Problem to work on: Set down each line of the data below exactly as it stands, dropping the pictures.

Information supplied:
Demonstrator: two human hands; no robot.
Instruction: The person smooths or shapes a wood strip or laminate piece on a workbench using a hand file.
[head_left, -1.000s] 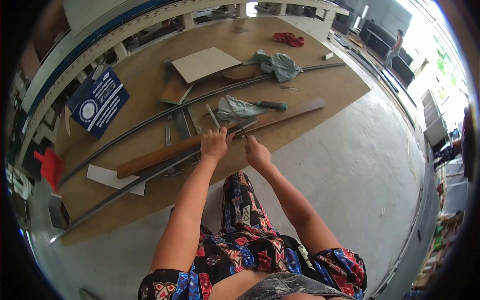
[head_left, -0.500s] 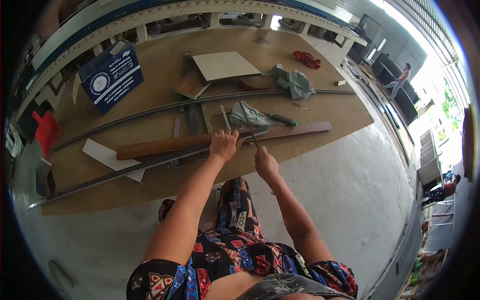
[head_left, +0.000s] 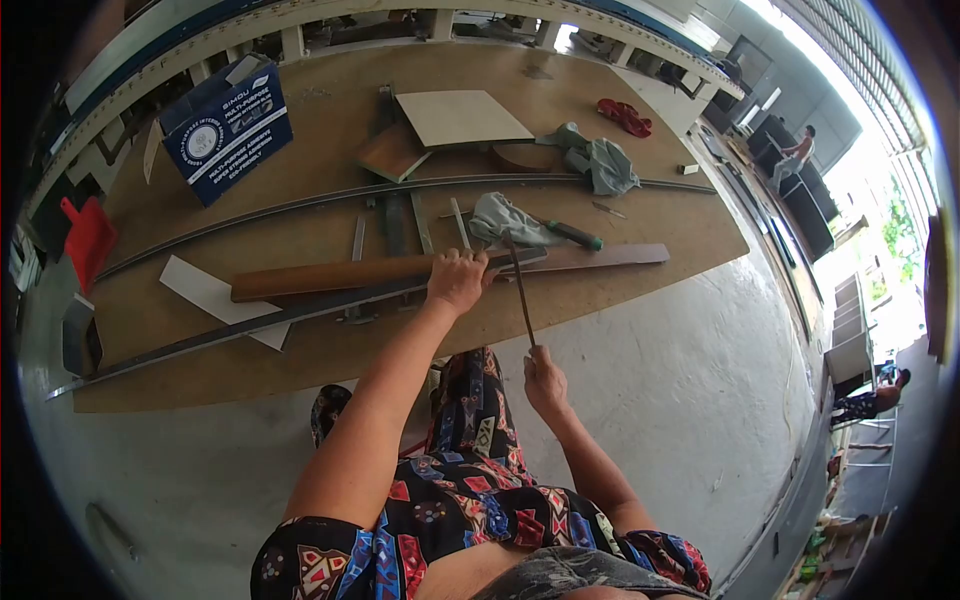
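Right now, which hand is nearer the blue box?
Left. The left hand, on the metal bar, is right of the blue box; the right hand, holding the thin rod, is farther right.

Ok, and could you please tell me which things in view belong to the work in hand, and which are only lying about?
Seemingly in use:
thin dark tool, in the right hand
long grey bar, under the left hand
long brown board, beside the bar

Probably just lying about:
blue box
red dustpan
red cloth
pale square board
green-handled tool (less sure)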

Task result:
Demonstrator: two human hands; no robot.
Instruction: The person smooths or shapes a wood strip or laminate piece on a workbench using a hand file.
[head_left, -1.000s] 
[head_left, -0.500s] 
[head_left, +0.000s] 
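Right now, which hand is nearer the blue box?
Left. The left hand, on the metal bar, is right of the blue box; the right hand, holding the thin rod, is farther right.

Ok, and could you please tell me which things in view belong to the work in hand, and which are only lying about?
Seemingly in use:
thin dark tool, in the right hand
long grey bar, under the left hand
long brown board, beside the bar

Probably just lying about:
blue box
red dustpan
red cloth
pale square board
green-handled tool (less sure)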

The answer requires no further additions.